Indian author and activist (1922-2006)

Dharampal (19 February 1922 – 24 October 2006) was an Indian historian.

== Early life ==
According to Rajni Bakshi of The Indian Express, Dharampal was born in 1922 in what is today Muzaffarnagar district, Uttar Pradesh.

== Career ==
In 1944 he joined Mirabehn, Kisan Ashram near Roorkee-Haridwar, followed by Bapugram near Rishikesh. In 1950 he left the field to start research and writing.

He was married to Phyllis Ellen Ford in 1949, and the couple had three children Pradeep, Gita and Anjali. Gita Dharmpal (b. 1952), retired as Professor and Head of, the Department of History, South Asia Institute, Heidelberg University, and became Council Member of Indian Council of Social Science Research and Honorary Dean of Research at the Gandhi Research Foundation (GRF), Jalgaon

Post Indo-China War of 1962, wherein India suffered losses, he along with N.N. Datta and Roop Narain, signed an open letter against the response of the Jawaharlal Nehru government on November 21, 1962. This led to the arrest of all three, and subsequent imprisonment in the Tihar Jail in Delhi for 2 months, causing much public debate.

Post 1981, he largely lived in Mahatma Gandhi's ashram Sevagram Ashram Pratishthan near Wardha.
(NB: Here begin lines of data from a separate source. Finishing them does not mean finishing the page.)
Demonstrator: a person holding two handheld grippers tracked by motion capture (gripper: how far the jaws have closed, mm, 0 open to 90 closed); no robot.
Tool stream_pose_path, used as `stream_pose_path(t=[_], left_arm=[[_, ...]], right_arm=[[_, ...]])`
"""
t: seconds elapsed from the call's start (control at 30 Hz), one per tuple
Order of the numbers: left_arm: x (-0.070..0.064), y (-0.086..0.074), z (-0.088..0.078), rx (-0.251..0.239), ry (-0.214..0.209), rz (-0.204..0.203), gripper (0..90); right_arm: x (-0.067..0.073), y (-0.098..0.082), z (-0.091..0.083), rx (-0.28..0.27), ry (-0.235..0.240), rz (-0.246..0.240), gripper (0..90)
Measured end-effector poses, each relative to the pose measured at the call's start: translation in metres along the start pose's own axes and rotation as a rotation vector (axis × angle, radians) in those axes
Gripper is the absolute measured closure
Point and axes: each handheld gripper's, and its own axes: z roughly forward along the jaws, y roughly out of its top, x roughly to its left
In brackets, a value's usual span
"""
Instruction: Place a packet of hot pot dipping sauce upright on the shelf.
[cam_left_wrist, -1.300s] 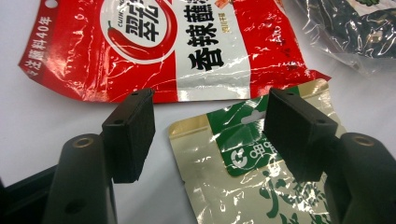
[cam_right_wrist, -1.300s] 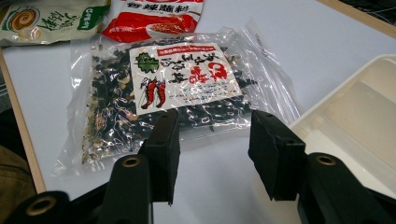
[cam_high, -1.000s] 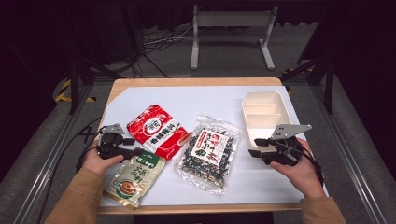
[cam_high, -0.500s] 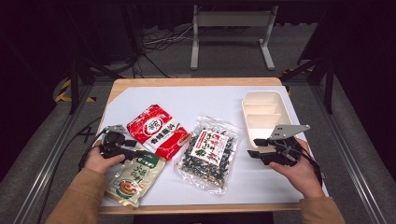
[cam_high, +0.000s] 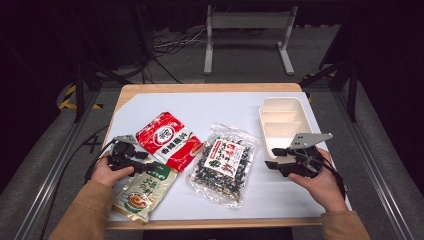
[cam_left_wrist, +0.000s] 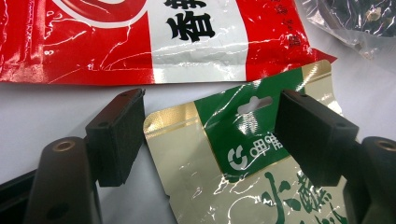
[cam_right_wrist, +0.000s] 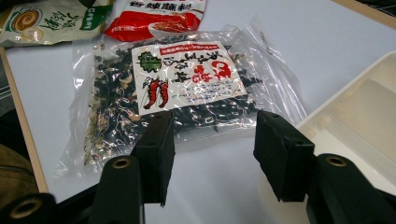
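Left gripper (cam_left_wrist: 210, 135) low over the worktop (cam_high: 230, 107), fingers (cam_left_wrist: 116, 133) apart, straddling the top edge of the green-and-gold pouch (cam_left_wrist: 252, 177) without touching it; pouch's lower part cut off in the left gripper view. Red packet (cam_high: 169, 140) just beyond the pouch, overlapping its upper corner. Right gripper (cam_right_wrist: 212, 154) with fingers apart and empty, near the clear bag (cam_high: 224, 162) right of the pouch. Cream tray (cam_high: 280, 120) beyond that gripper, partly hidden.

Red packet (cam_left_wrist: 140, 42): large black character "香", at 12 o'clock in left gripper view. Green-gold pouch (cam_left_wrist: 243, 186): white characters, possibly "品", blurred. Clear bag (cam_right_wrist: 187, 79) label: red characters unreadable.
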Motion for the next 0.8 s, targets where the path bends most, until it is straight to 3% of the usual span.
stream_pose_path(t=[0.2, 0.5, 0.8], left_arm=[[-0.003, 0.0, -0.004, -0.013, 0.005, 0.009, 26.5], [-0.008, -0.001, -0.014, -0.052, -0.023, 0.035, 30.3], [-0.022, -0.003, -0.023, -0.051, -0.035, 0.11, 35.2]], right_arm=[[0.0, 0.0, 0.001, 0.004, 0.003, 0.003, 47.7], [-0.001, 0.0, 0.002, 0.003, 0.013, 0.003, 48.0], [0.0, 0.001, 0.003, 0.006, 0.025, 0.004, 47.9]])
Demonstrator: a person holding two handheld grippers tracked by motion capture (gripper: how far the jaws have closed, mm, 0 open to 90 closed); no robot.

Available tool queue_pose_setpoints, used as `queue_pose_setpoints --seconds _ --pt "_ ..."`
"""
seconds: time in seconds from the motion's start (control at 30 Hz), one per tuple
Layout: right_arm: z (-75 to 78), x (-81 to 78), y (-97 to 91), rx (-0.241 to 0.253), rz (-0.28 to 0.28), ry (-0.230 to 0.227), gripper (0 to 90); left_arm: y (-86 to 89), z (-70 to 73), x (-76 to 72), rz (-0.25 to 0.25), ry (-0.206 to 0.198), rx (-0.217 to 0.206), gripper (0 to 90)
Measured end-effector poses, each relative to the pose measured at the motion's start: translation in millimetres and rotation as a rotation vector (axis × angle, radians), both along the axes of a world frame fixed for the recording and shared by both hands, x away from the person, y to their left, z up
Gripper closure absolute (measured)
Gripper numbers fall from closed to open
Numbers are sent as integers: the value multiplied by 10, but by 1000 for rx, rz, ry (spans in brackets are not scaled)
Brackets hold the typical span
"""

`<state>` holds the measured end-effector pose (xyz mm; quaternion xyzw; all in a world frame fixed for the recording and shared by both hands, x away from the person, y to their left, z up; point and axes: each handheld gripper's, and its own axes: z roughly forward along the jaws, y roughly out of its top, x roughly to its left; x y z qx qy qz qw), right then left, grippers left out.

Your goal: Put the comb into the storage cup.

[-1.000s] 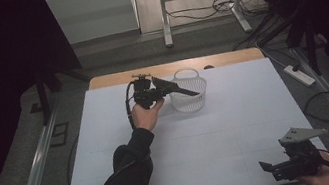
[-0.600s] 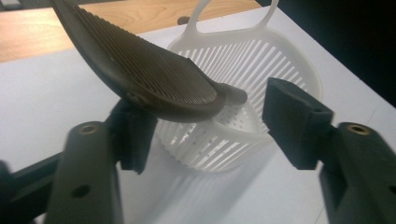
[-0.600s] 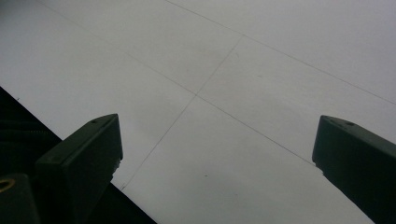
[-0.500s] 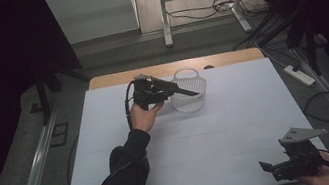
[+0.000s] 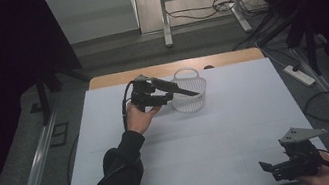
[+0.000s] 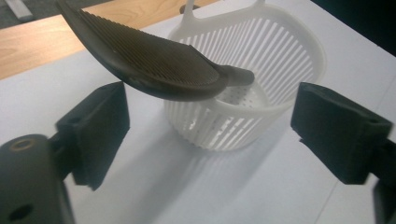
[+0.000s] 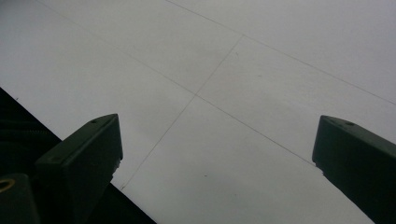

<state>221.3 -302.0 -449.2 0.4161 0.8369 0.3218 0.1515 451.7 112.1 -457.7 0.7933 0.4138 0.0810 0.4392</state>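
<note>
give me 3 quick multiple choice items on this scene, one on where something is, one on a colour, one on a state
1. Where is the basket?
A. far side of the table, near the wooden edge
B. near right corner
C. on the floor

2. What colour is the basket?
A. red
B. white
C. black

3. How do the right gripper jaws stand?
A. shut on a cloth
B. shut on nothing
C. open

Key: 1 A, the high view shows it by the far wooden strip; 2 B, its slatted wall is white; 3 C, the right gripper view shows jaws wide apart over bare table.
</note>
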Motion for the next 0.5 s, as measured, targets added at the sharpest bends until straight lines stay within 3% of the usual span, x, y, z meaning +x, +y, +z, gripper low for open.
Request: queue_pose_setpoints --seconds 0.5 --pt "1 -1 0 1 -3 -1 20 28 -16 -119 -41 -10 62 41"
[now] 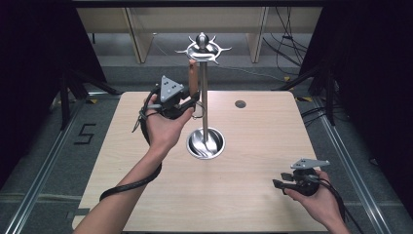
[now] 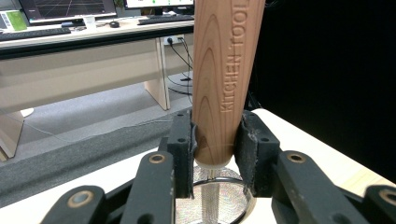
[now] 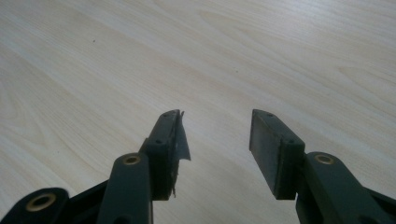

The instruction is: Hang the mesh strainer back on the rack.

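Right gripper (image 1: 278,185), jaws apart, idles on worktop (image 1: 253,146); left gripper (image 2: 215,144) clamps wooden strainer handle (image 2: 224,70) for hanging on utensil stand (image 1: 204,87).

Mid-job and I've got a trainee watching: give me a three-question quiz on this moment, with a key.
1. True or false: the left gripper is clamped on the wooden handle.
2. What does the right gripper hold? A) a spoon B) nothing C) a cloth
3. Fill in: the metal stand rises from a round ____ on the table.

Key: 1 true, both pads press the handle's lower end. 2 B, its jaws stand apart over bare tabletop. 3 base, a shiny dish.
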`<state>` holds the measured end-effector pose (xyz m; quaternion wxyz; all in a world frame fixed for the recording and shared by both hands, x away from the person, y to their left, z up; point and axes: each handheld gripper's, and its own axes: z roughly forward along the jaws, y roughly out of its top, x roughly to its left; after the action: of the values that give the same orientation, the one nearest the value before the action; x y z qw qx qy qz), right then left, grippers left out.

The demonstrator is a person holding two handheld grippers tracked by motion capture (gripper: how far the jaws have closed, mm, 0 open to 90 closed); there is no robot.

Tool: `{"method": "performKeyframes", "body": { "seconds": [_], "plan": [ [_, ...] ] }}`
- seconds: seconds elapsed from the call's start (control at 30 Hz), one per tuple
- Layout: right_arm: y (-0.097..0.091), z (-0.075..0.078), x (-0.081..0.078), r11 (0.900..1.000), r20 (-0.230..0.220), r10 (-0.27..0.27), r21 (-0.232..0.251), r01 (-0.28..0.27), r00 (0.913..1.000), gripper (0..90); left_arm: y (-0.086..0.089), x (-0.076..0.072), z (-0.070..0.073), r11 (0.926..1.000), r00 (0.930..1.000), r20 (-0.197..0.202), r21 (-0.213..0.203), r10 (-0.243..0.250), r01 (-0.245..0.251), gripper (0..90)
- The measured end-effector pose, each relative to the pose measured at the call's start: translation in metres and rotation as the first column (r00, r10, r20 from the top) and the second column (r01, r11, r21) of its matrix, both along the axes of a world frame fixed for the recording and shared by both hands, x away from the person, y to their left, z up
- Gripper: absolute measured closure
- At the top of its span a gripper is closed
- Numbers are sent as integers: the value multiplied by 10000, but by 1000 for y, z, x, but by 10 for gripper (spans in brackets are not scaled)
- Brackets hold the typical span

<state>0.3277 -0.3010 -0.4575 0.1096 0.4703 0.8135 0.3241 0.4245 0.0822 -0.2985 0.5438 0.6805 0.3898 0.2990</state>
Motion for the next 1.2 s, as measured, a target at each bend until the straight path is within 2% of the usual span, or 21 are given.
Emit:
{"method": "performKeyframes", "body": {
  "seconds": [0.1, 0.13, 0.23, 0.3, 0.43, 0.9, 1.1, 1.13, 1.2],
  "plan": [
    [1, -2, 0, 9999, 206, -40, 107, 38, 9998, 542, 0, 0, 0, 10000, 10000, 49, 93, 18, -19, 681],
    [0, 0, 0, 10000, -4, 25, -32, -25, 10000, 542, 0, 0, 0, 9999, 10000, 37, 102, 23, -23, 681],
    [0, 0, 0, 10000, 0, 19, -25, -19, 10000, 542, 1, 0, 0, 10000, 10000, 49, 43, 30, -31, 680],
    [2, -3, 0, 9995, 347, -168, 280, 158, 9993, 542, 1, 0, 0, 9999, 10000, 62, 105, 12, -13, 680],
    [1, 0, -1, 10000, -39, -81, 29, 81, 10000, 542, 2, -1, 0, 10000, 10000, 50, 76, -5, 5, 678],
    [0, 0, 0, 10000, 12, 4, -29, -4, 10000, 542, 7, -4, -1, 9998, 9998, -147, 97, -146, 147, 651],
    [0, 0, 0, 10000, 54, -33, -6, 33, 10000, 542, 13, -13, -3, 9998, 9998, -82, -72, -164, 164, 605],
    [1, 0, -1, 9999, -84, -161, 57, 162, 9998, 542, 14, -15, -4, 9997, 9998, -101, -141, -178, 176, 593],
    [1, 0, 0, 10000, -12, 3, -9, -3, 10000, 542, 19, -19, -3, 9996, 9997, -109, -178, -212, 210, 571]
  ]
}}
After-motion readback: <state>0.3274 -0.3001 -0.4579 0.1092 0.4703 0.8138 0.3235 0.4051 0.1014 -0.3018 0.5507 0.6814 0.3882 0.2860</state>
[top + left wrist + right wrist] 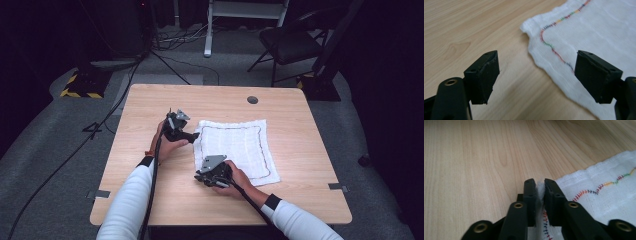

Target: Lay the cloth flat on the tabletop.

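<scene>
Fingers of the right gripper (pixel 539 192) were closed on the near left corner of the white cloth (pixel 599 195), and a small fold of fabric was pinched between the pads. Its own view showed this pinch and the coloured zigzag stitching beside it, while the high view gave the gripper (pixel 201 176) as a dark shape at the cloth's (pixel 235 145) front corner. Fingers of the left gripper (pixel 536 75) stood wide apart and held nothing; one hovered over the bare wooden counter (pixel 461 30), the other over the cloth's (pixel 604 30) edge. From above, the left gripper (pixel 194 135) was just beside the far left corner. The cloth lay flat in the middle of the counter (pixel 300 120).
</scene>
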Motion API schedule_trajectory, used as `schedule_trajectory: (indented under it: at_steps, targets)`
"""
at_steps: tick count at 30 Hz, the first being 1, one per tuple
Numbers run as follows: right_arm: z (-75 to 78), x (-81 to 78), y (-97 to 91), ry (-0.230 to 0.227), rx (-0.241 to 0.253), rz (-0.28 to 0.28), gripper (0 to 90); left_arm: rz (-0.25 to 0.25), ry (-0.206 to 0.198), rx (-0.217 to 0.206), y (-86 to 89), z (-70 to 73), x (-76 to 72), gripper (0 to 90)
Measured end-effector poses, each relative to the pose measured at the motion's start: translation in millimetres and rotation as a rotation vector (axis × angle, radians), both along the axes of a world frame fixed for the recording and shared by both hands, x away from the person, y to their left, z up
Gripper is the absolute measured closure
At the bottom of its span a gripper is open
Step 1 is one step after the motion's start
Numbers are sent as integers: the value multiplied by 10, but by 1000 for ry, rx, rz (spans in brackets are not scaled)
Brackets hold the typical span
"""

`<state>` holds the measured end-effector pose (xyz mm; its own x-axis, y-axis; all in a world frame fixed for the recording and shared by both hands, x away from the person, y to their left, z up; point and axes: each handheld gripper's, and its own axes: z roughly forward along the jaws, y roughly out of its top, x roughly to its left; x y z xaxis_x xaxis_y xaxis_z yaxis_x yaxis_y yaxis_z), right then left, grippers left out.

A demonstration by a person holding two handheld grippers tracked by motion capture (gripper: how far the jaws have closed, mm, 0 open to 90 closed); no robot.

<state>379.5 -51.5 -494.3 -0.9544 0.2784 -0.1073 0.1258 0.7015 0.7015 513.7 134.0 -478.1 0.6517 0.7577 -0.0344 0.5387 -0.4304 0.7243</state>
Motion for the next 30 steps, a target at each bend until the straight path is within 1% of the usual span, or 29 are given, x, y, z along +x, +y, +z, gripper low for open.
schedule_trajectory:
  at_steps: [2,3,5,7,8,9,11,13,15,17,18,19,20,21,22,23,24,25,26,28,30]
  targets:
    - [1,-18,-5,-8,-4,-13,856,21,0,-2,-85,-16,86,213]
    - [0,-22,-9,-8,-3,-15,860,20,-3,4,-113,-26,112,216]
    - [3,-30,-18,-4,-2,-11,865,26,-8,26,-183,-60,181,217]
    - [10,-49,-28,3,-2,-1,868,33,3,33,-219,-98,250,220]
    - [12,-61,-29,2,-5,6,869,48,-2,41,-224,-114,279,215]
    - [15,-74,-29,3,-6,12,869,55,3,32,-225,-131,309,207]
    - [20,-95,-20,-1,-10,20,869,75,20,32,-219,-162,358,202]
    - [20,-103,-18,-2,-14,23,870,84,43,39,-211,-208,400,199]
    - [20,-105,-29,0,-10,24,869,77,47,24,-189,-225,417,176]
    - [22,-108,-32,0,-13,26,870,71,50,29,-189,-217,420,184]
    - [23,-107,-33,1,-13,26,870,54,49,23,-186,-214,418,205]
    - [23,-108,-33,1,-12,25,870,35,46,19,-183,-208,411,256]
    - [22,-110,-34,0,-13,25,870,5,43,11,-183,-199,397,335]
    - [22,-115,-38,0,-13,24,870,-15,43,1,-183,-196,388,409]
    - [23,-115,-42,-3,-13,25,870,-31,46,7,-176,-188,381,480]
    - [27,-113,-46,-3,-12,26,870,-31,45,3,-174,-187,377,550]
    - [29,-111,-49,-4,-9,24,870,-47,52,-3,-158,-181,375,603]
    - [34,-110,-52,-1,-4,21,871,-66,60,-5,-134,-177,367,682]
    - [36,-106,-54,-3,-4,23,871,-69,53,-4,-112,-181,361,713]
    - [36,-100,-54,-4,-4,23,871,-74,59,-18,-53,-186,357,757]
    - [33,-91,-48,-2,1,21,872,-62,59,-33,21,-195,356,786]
His wife died in 1986, later he died in 2006.

In 2001, he was named chairman of the National Commission on Cattle and Minister of State by the Government of India.

== Works and reception ==
Dharampal's primary works are based on documentation by the colonial government on Indian education, agriculture, technology, and arts during the period of colonial rule in India. He is most known for his works The Beautiful Tree: Indigenous Indian Education in the Eighteenth Century (1983), Indian Science and Technology in the Eighteenth Century (1971) and Civil Disobedience and Indian Tradition (1971), among other seminal works, which have led to a radical reappraisal of conventional views of the cultural, scientific and technological achievements of Indian society at the eve of the establishment of Company rule in India. Dharampal was instrumental in changing the understanding of pre-colonial Indian education system.

== Bibliography ==
- The Beautiful Tree: Indigenous Indian Education in the Eighteenth Century (1983)
- Indian Science and Technology in the Eighteenth Century (1971)
- Civil Disobedience and Indian Tradition (1971)
- Bharatiya Cit Manas Kala (Hindi), 1991
- Angrazon se Pehale ka Bharat (Hindi)
- Bharat ka Svadharma, Itihas Vartaman aur Bhavishya ka Sandarbha (Hindi), 1994.
- Despoliation and Defaming of India - The Early Nineteenth Century British Crusade (1999)
- Bharat Ki Pehchaan (Hindi), 2003
- Rediscovering India (2003)
- Understanding Gandhi (2003)
- The British Origin of Cow-slaughter in India (2003)
- Understanding Gandhi (2003)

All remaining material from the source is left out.